With close collaboration between its UK and US procurement teams and working with its TMC partners, National Grid was able to pull together data on its air travel for 2019, which was found to be a typical year. It then broke the data down by department or areas of responsibility to show each senior leader their baseline mileage, their impact on the company’s carbon footprint and a future target mileage. The data has been compiled into a report and passed to the Group Sustainability team. From April, the start of the next financial year, the team will share this data with senior leaders on a regular basis as part of the company’s overall Responsible Business Plan, which aims to make the company’s entire operation net-zero by 2050.

Meanwhile, finding an offsetting partner had long been on the company’s agenda to offset areas where zero emissions aren’t currently feasible. In early 2020 National Grid reached out to its TMCs and, by chance, Agiito had just begun working with Trees4Travel, a ‘profit for good’ firm, which allows travellers to offset their carbon through indigenous and non-farmed tree planting. “It was great timing and has helped us streamline the process,” said David Short, National Grid Contract Manager Global Procurement. The company has managed to offset all travel globally since 2020.

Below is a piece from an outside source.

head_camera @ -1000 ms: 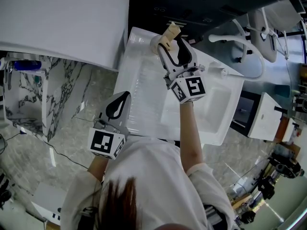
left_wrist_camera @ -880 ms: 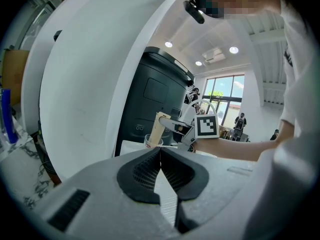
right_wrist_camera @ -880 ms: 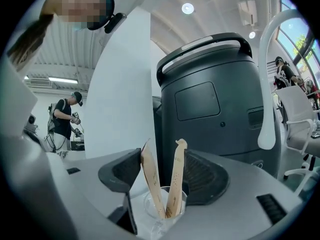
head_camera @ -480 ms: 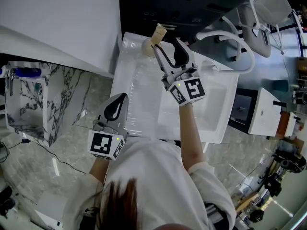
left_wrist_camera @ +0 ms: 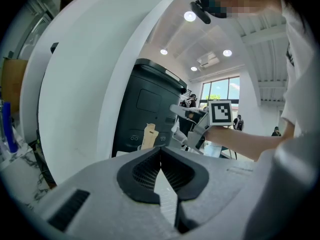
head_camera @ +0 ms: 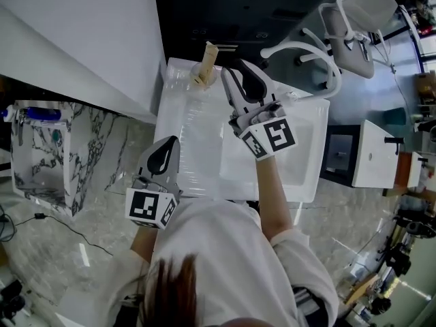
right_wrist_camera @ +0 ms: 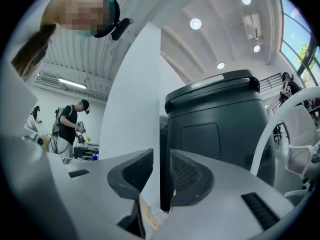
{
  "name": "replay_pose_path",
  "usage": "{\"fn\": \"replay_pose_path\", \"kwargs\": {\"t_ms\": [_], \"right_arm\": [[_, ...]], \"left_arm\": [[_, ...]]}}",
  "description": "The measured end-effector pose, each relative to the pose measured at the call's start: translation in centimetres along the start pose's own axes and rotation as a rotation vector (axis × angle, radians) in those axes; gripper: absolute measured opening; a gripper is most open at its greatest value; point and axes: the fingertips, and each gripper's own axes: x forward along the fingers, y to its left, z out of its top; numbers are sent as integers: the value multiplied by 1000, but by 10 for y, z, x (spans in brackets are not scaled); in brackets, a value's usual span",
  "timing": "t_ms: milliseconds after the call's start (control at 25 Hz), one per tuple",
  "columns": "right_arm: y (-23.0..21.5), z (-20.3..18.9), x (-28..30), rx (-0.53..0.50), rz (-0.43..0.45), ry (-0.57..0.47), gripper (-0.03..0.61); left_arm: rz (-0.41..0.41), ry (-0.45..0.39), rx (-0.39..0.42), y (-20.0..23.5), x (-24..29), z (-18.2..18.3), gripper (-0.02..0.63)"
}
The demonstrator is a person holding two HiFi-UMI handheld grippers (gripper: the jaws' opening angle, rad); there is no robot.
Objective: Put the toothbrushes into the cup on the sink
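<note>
The tan boxed toothbrush (head_camera: 208,53) stands in the clear plastic cup (head_camera: 201,79) at the white sink's (head_camera: 184,138) back corner. So the right gripper (head_camera: 240,70) nearby is empty, its fingers just closing to a slit. The left gripper's (head_camera: 174,143) fingers sit together, idle.

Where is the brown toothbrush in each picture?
Head view: top middle, the toothbrush stands in the cup at the far left corner of the sink.
Left gripper view: small, just left of the middle.
Right gripper view: only part of it shows, at the bottom, left of the middle.
Shared landmark: the black bin behind the sink.
</note>
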Motion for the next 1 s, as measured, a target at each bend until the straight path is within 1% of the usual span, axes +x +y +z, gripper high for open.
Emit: {"fn": "replay_pose_path", "kwargs": {"t_ms": [120, 280, 480, 600, 800, 1000], "right_arm": [[8, 17, -10, 8, 1, -19, 81], [21, 40, -27, 23, -7, -43, 58], [29, 70, -58, 25, -37, -71, 38], [31, 89, -78, 3, -57, -79, 31], [30, 110, -120, -30, -118, -65, 20], [27, 114, -163, -32, -191, -42, 15]], "left_arm": [[-3, -15, 11, -3, -5, 6, 15], [0, -37, 33, -5, -12, 16, 15], [0, -57, 45, -8, -17, 26, 15], [-10, -69, 63, -10, -18, 34, 15], [-20, -80, 100, -13, -24, 46, 15], [-28, -89, 114, -19, -30, 53, 15]]}}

The hardest part wasn't getting the information but being able to split that data into areas of responsibility"

THE CHAllENGE

“The hardest part wasn’t getting the information but being able to split that data into areas of responsibility. That took the largest amount of time,” said Short.

“At the same time, National Grid had embarked on a major structural change, so we’ve had to take historic data and try to apply it to a new structure, which has made it more difficult.” The other challenge, said Short, was ensuring the data included flights not booked through the TMCs. "But luckily, for air travel, that’s a small amount,” he said.

THE REsUlT

The Covid travel pause has given National Grid the chance to collect and analyse its air travel data and has provided a natural kick-start to its sustainability goals. As international travel starts up again, it is armed with the information it needs to enforce the new mileage reductions in order to achieve long-term carbon reductions. In the next phase, it is talking to its TMC partners about how it can reduce its carbon footprint in other aspects of its travel, such as hotels and ground transport.